Tears of Joy

678 3 2
                                    

Song : Love Lust by King Charles.

Tears of Joy

The hospital was a strange place. It held death and life within its walls. It also had memories. The memories of the people waiting, waiting for either life or death of their loved ones. It held tears of joy and tears of sorrow. I sat here wondering. Tears of joy have come my way but are they truly tears of joy?

It started with the words 'Never let a women go, even when you know she can always be replaced.' It was words I had not really taken into consideration. But had I known meeting Michelle would change me back then? Well no, but it certainly did change me.

Meeting Michelle showed me, it showed me our lust only grows like anger and revenge, your beauty comes and goes but love stays, until the end.

She was a ray of Sunshine in my life. She had the strength of Greeks and for me she was God's Masterpiece. She was my every triumph and every victory. Her beauty was my fortress and so my love was revoked. I fell in love with her.

It took me more than a while to get her to believe me. She had faced things I wouldn't want anyone to face, after all being beaten by your own father can do that to you.

She took a while to trust me. But I seemed to have made up my mind the minute I saw her for the first time in the music store. Her most favorite thing in the world was music and I wouldn't have even seen her if my friend hadn't dragged me there.

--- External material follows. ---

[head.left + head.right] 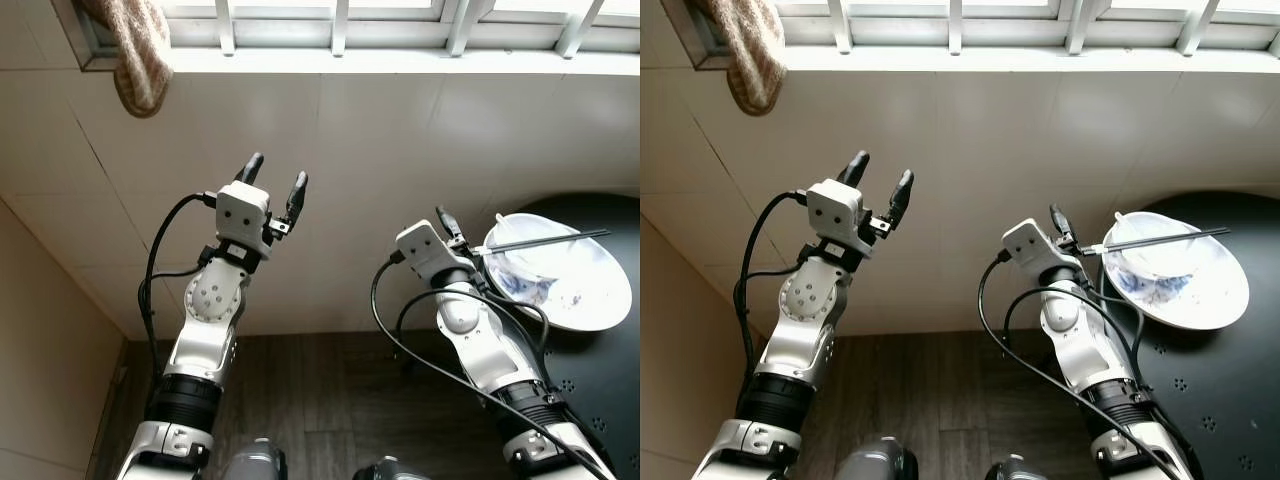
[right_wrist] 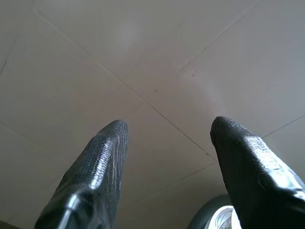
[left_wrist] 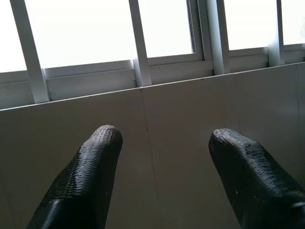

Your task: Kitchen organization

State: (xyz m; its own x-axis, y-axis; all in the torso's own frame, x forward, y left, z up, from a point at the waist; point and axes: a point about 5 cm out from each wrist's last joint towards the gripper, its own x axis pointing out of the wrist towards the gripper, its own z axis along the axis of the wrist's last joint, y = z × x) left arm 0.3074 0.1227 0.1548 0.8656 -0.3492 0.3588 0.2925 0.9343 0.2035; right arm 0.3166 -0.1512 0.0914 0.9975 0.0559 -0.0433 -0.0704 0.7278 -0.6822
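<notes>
A: What's far left?

B: A knitted beige cloth (image 1: pixel 135 50) hanging from the corner of the white-barred window (image 1: pixel 340 25), above the tiled wall (image 1: pixel 360 150).

A: And the left arm?

B: Raised in front of that wall. The left gripper (image 1: pixel 274 181) points up toward the window sill, its two black fingers (image 3: pixel 86 181) spread apart with nothing between them; the wrist view shows bare wall and window bars in the gap.

A: Moving right?

B: The right gripper (image 2: pixel 167 131) is lower, near the edge of the round black table (image 1: pixel 600 390). Its fingers are parted too and hold nothing (tiled wall fills the gap in its wrist view, with a sliver of bowl rim at the corner).

A: Where's the thing to tidy?

B: A white bowl (image 1: pixel 585 300) with a blue pattern sits on the table's near-left part, just beside the right gripper. A pair of dark chopsticks (image 1: pixel 545 240) lies across its rim, the near ends pointing toward the gripper. I cannot tell whether they touch it. Something white sits inside the bowl, unclear what.

A: Below?

B: Dark wood floor (image 1: pixel 320 390).
</notes>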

Life wasn't always fair with us. Her father was getting more out of control the more she grew. By the time Michelle had grown to trust me and love me as much as I loved her and had promised to be at my side whether I was hiding in the city or tearing through the wild, it was too late.

My love wasn't enough to keep her safe. Suddenly I released that I would die in the dark to feel her skin on my skin.

And so I ended up in the hospital, but unlike now, I didn't have happy tears, back then it was my worst nightmare playing out in front of me. The doctors said she was severely beaten and they would try to save her, that they would do their best. All I knew was if she survived I was going to make sure to treasure her every beating heart, the heart that set my Soul on fire. The love that set my Soul on fire.

It was five days of agony for me, but I held on to hope, the hope of seeing her smile, the hope of hearing her voice.

And hear her voice I did, when it was certain she would make it, I was the first one there and I was on one knee when she opened her eyes, I was the reason for her to smile after a long time and my wish to hear her beautiful voice came true with just one word.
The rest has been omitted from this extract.